The suttee of the Indian widow, formerly incomprehensible, I began to understand. Fortunately, there was much work for me to do. Our daughter had returned from her art studies in Paris a year before, in order to give her father, whose health we knew to be precarious, the pleasure of her companionship.
She already had a studio in Plainfield, but New York afforded a much better opening. The charge of the moving she assumed, since it would have been simply impossible for me to empty the house of the accumulations of fourteen years in the two weeks at our disposal.
She is a young woman of great resolution, and somehow we accomplished the job. We took an apartment in Washington Square and a studio in the old Stokes Building. The latter Caroline arranged charmingly, after the fashion of artists. Here we received our friends. I enjoyed this glimpse into the art world and managed to pick up a few gleanings of knowledge.
It was essential, however, that daughter’s painting should help with the bread and butter, so “one-man shows” became a part of my education. She had an exhibition at the rooms of the Civic League in New York, and two in successive summers, at houses lent us for the purpose, in Newport. Here we had more friends than in the great city, and we had the powerful assistance of sister Maud, ever generous in helping others. Many pictures were sold, to our joy, though I sometimes hated to part with them. A little maternal partiality no doubt entered into this affection for my daughter’s paintings. But they certainly had charm, especially when a number were gathered together.
My mother was still living and the summer studio was under her hospitable roof at “Oak Glen.” Here it was a great pleasure to see the work grow under Caroline’s hands and to recognize the familiar and beloved island landscape, somewhat disguised by the requirements of art.
Here, too, she painted the portrait of her grandmother, studying closely the ever-changing face and sparing her subject as much as possible the tedium of sittings. A studio is the most delightful place in the world to those in sympathy with the artist. Here we have beauty, life, growth, creation, and, where a painter is concerned, the warmth and joy of color!
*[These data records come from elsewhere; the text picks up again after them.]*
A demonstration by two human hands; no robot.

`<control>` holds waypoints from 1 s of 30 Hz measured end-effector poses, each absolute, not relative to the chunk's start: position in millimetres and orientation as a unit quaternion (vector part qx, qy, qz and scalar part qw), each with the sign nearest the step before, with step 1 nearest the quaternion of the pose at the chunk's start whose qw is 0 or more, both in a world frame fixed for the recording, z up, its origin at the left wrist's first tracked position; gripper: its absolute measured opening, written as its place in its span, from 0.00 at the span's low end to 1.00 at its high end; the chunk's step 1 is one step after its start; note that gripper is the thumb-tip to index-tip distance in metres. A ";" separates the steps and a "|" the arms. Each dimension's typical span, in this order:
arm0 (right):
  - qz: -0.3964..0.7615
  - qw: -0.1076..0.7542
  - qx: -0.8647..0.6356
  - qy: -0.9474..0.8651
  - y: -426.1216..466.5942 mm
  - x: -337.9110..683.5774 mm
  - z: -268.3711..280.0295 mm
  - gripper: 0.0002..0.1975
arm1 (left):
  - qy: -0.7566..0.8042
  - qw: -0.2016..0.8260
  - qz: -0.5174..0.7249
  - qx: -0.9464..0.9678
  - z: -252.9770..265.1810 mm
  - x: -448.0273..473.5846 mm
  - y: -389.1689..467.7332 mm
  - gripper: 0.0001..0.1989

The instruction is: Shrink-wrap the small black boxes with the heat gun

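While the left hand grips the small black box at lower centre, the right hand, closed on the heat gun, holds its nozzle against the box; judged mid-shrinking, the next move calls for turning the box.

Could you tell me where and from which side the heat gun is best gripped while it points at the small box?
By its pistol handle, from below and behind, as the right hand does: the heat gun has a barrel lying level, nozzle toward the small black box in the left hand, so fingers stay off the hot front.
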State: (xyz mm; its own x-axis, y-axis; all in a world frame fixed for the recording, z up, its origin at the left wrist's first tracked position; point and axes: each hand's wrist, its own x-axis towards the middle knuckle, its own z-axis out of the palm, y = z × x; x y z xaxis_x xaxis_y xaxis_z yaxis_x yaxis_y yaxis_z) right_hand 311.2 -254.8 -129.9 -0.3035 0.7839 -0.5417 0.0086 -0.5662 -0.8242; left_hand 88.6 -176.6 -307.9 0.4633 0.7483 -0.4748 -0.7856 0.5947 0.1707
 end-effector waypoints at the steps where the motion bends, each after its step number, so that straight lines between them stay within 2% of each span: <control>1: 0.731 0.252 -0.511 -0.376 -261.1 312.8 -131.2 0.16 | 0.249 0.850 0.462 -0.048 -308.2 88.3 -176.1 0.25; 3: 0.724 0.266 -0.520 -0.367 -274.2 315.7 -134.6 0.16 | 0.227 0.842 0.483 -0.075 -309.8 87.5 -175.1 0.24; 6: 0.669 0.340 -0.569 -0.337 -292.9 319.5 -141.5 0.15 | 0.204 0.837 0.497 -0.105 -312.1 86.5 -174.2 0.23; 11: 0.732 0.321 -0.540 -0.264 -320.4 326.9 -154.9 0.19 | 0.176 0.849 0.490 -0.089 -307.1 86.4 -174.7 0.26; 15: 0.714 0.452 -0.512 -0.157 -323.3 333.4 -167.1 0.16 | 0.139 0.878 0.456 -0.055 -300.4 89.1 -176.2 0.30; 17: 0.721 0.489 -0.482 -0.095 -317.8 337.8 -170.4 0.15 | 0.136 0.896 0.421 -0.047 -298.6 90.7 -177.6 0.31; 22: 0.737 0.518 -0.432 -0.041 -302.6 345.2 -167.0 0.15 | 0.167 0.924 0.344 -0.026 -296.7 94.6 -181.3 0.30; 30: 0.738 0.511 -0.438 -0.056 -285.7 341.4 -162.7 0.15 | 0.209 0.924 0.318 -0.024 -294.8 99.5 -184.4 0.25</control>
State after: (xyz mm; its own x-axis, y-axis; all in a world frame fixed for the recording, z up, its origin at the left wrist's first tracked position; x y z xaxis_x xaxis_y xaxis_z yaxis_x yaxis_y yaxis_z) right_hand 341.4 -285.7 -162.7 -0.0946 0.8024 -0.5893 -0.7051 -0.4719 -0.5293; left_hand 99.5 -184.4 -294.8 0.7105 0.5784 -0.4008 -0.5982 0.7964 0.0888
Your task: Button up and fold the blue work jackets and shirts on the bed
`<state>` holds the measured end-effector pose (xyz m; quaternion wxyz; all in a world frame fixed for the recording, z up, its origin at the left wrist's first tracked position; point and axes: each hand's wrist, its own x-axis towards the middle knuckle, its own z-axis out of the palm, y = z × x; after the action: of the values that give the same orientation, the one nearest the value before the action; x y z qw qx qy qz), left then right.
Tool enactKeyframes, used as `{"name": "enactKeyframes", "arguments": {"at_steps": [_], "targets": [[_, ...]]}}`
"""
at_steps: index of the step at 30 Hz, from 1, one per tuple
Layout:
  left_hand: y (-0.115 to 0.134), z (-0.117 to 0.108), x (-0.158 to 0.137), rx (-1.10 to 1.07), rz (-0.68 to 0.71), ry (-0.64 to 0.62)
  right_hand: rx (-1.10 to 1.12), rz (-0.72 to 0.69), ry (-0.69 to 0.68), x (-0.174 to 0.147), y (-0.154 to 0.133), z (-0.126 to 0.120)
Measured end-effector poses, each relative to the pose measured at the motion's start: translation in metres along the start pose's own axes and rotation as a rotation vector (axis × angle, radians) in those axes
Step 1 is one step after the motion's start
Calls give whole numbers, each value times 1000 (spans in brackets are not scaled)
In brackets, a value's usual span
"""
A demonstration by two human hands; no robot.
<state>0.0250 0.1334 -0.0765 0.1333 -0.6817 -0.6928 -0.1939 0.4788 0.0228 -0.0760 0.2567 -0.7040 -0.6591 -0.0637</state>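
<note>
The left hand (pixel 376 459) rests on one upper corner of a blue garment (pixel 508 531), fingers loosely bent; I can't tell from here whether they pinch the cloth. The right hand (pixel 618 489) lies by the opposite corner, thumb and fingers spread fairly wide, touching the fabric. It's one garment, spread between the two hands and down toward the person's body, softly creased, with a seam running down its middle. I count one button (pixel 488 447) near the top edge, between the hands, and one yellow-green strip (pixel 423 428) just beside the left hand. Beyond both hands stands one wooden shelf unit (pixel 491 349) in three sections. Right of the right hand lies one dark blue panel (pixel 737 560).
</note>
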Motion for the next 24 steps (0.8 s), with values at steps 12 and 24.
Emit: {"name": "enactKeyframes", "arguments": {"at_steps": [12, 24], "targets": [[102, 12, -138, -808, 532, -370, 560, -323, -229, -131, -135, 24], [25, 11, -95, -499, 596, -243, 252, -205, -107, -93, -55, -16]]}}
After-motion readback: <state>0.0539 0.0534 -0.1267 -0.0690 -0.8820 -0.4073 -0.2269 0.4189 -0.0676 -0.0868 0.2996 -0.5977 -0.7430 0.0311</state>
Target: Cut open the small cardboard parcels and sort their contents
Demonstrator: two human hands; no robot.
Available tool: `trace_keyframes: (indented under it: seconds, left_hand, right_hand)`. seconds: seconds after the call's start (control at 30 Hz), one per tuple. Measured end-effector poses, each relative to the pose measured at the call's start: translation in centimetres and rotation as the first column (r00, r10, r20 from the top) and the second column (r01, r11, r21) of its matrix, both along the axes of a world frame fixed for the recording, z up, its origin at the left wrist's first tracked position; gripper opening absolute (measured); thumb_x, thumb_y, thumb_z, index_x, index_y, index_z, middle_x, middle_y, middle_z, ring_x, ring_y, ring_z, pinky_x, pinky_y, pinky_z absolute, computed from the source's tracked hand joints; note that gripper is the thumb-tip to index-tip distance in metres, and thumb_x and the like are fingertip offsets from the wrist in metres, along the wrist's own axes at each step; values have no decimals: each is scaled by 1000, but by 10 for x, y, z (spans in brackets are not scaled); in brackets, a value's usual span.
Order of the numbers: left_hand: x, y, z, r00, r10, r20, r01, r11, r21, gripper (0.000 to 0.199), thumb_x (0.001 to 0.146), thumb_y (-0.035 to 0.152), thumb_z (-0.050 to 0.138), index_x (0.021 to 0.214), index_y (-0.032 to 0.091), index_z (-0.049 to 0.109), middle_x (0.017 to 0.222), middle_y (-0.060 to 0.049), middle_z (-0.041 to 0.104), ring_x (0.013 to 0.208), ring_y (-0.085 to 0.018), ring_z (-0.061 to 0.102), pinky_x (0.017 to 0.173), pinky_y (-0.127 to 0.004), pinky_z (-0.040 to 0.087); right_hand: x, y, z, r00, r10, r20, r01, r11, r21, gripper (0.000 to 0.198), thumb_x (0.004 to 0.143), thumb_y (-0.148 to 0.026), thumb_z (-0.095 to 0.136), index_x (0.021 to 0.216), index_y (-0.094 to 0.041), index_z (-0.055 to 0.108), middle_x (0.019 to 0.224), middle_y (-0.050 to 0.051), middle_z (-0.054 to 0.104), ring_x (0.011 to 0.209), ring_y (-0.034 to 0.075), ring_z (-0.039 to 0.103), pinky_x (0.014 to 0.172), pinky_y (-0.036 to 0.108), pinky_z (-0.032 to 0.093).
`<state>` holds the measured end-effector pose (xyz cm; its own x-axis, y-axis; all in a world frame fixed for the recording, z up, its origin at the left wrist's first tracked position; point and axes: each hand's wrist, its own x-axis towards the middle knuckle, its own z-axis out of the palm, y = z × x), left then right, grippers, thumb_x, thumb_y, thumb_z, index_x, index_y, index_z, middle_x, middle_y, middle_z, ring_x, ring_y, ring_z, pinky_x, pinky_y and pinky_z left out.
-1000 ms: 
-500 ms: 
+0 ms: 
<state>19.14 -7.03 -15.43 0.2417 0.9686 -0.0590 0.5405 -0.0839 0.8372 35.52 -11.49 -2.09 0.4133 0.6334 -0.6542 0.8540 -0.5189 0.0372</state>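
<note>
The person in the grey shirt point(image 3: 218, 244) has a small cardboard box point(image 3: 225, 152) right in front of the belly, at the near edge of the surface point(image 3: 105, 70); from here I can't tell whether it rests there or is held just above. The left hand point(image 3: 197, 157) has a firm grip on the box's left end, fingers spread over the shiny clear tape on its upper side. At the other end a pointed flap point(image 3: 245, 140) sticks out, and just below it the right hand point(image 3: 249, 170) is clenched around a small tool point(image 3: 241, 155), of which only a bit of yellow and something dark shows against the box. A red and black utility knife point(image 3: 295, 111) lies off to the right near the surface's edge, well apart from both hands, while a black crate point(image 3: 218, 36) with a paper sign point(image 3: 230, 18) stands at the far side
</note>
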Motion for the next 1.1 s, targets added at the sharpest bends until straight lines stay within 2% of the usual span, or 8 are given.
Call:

Those were happy days, yet there were moments when I remembered that canvases and paints are dead things, compared with living human companionship. Therefore, when my daughter became engaged to be married to the Rev. Hugh Birckhead I knew that she had chosen wisely. Doubtless to all mothers the marriage of an only daughter, even under the very brightest auspices, is an occasion of mingled joy and sorrow. We rejoice at the new happiness; we regret the ending of the old home life and intimate companionship. In the midst of the strange confusion of feeling, on the great day, I did not fail to observe the gallant bearing of the groom as he came down the chancel steps to meet the bride, who looked her very best. Yet I was very near to tears. All that saved me from them was the comic look of a chorister marching in the wedding procession, a stout, short man with a round face and an open mouth that looked like the letter O. Since that time I have never quite liked Mendelssohn’s “Wedding March.”
Without my daughter’s companionship life proved lonely. After a year of it the youngest son came to his mother’s rescue, proposing that we should keep house together, at High Bridge, New Jersey, where his work was.
“But, my dear, are you sure you want me? Would not you rather continue bachelor housekeeping with your young friends?”